A fourth critical question is: When does a biomarker transcend that of a laboratory based biochemistry measurement to become a reliable and practical tool for clinical use? Biomarkers may be used in a multitude of ways and a partnership between laboratory medicine/chemists, clinicians, and regulatory entities is necessary to validate the tests and clearly define usage guidelines. In the clinical context of cancer and inflammatory disease the binary and categorical use of biomarkers has taken hold. For example, breast cancers can be categorized as Her-2 positive or negative and autoimmune diseases, such as Raynaud’s syndrome, can have positive or negative antinuclear antibody tests and be treated accordingly. However, the use of biomarkers, in terms of a categorical function, has not realized this type of clinical success in cardiovascular disease. On the other hand, if clinical decisions are to be made on continuous measurement results, then analytical performance across the measurement interval must be assured and nuanced guidance should be provided for clinical decision making. In this issue of JCTR, several examples of how biomarkers are being translated to clinical use for specific disease etiologies are provided including ischemic heart disease [3, 5, 9], dilated cardiomyopathies [4], heart failure with a preserved ejection fraction [2, 8], acute decompensated heart failure [13], and arrhythmias [7]. Authors from the FDA also provide their insights in this issue with an “Evaluation of heart failure biomarker tests: a survey of statistical considerations” [10].

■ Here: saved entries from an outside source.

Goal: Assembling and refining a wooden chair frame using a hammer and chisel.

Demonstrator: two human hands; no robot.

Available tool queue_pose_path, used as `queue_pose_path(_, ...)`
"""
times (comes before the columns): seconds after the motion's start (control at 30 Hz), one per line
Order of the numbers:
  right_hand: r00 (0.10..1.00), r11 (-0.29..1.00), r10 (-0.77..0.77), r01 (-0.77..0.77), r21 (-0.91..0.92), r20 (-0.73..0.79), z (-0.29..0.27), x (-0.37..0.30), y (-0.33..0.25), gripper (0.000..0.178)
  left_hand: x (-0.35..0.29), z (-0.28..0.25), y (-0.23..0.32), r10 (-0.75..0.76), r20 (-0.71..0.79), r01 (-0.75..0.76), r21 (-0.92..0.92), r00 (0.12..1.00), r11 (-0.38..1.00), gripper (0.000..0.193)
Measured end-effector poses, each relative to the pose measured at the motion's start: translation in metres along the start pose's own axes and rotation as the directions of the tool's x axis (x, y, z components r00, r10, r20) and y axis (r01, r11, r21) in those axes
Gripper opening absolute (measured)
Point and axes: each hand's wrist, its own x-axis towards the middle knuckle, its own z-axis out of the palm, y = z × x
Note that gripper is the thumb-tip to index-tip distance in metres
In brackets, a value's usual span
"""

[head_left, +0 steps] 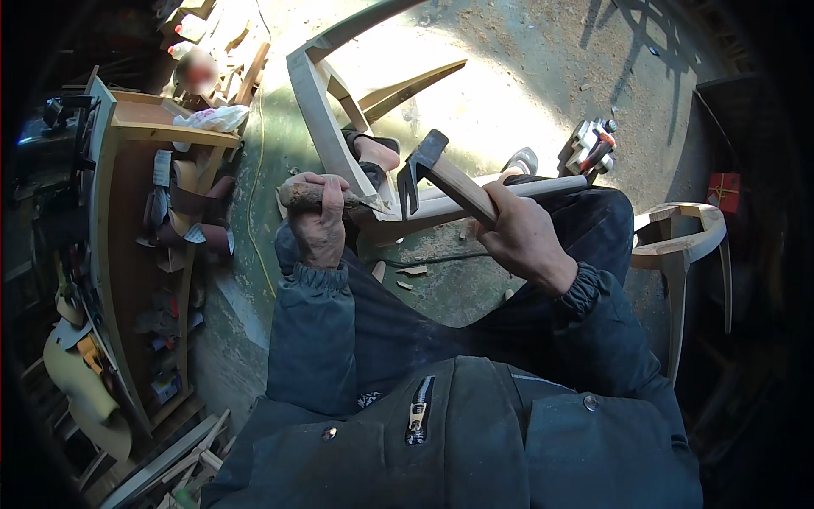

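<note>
My left hand (pixel 318 229) is closed round the worn wooden handle of a chisel (pixel 303 198). The chisel's blade points right, at the corner joint of a pale wooden chair frame (pixel 328 127) lying across my legs. In my right hand (pixel 530 242) is a claw hammer (pixel 462 187), gripped by its wooden handle. Its dark metal head is raised just above the joint, a little right of the chisel tip. One long rail of the frame runs right, over my thigh. Whether the blade touches the wood is hard to tell.
A wooden shelf unit (pixel 127 131) with sandpaper rolls stands at left. Wood chips (pixel 413 271) and a yellow cord (pixel 257 182) lie on the floor. At right are a silver-and-red power tool (pixel 593 146), a curved wooden frame (pixel 685 248) and a red box (pixel 723 191).
</note>
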Motion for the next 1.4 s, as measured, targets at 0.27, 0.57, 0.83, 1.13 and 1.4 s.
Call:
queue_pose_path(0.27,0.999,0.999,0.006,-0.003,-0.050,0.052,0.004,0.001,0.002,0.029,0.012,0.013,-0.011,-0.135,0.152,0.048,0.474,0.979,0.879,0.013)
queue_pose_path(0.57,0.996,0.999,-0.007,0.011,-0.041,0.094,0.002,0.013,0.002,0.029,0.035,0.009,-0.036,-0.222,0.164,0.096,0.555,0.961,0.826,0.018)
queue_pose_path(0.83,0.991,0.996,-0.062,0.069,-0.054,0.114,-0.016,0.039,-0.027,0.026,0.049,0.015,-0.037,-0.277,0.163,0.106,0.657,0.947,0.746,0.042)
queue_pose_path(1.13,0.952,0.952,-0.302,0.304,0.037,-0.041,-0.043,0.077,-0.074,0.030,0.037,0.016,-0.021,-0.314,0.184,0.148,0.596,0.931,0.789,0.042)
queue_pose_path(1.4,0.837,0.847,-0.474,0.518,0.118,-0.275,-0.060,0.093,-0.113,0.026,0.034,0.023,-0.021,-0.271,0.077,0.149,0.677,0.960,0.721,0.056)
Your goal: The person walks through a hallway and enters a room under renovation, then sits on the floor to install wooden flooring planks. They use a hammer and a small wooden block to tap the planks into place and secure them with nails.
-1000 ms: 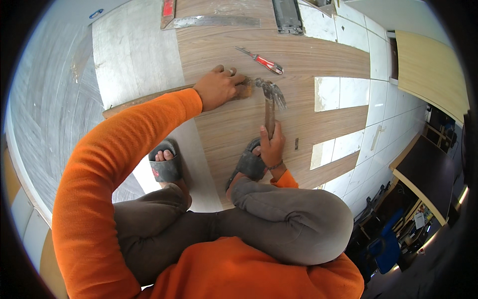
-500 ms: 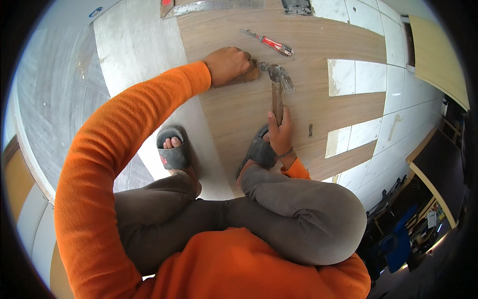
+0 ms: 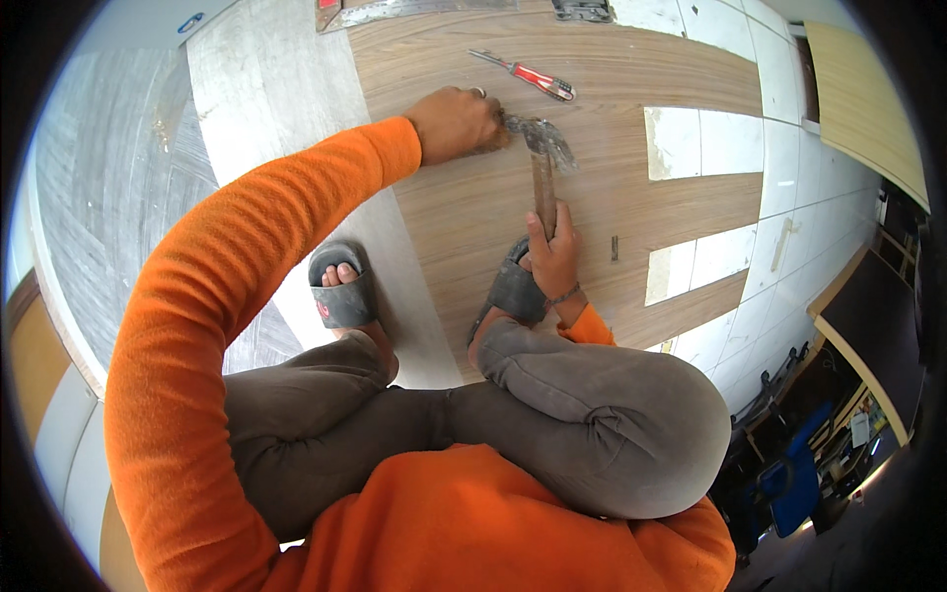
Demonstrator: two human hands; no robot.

While the identification of biomarkers that can provide important diagnostic and prognostic information with high sensitivity and specificity for a heart disease process would appear to be the major milestone in terms of defining translational success, it is but the beginning. Additional steps include commercial platform development (e.g., point of care and/or central laboratory tests), assay validation, regulatory approval, physician and patient education, integration into guidelines, and gathering evidence that appropriate clinical use of the biomarker is tied to positive outcomes so that the expense of the measurement can be justified. Biomarkers can also influence the development and utilization of therapeutics. To facilitate this, researchers should more aggressively explore how biomarkers can be used in clinical trials for patient selection and as indicators of treatment effectiveness. In addition, it is likely that biomarker profiling can be incorporated into treatments algorithms and used in clinical decision making for therapy selection and optimization. While these applications may seem somewhat optimistic, the articles presented in this featured issue certainly set the stage.

Finally, biomarker profiling may hold significant relevance in terms of utilization of medical resources. A biomarker panel that provides predictive value in terms of a successful outcome for a drug or device, or for that matter assists the clinician in the development of a judicious disease management strategy, would likely be a significant advancement in effectively reducing medical care costs. It should also be recognized that a growing segment of patients are becoming empowered with information and are increasingly seeking out genomic and biomarker tests to guide their medical care. Thus, the integration of biomarker profiling in terms of heart disease diagnosis and management appears to be on the horizon whether driven by clinicians or the patients themselves. In this issue of the Journal of Cardiovascular Translational Research we wish to highlight many biomarkers that are demonstrating success at different stages in the hope that our celebration of the successes will spur continued biomarker translational research and ultimately better care for patients with heart disease.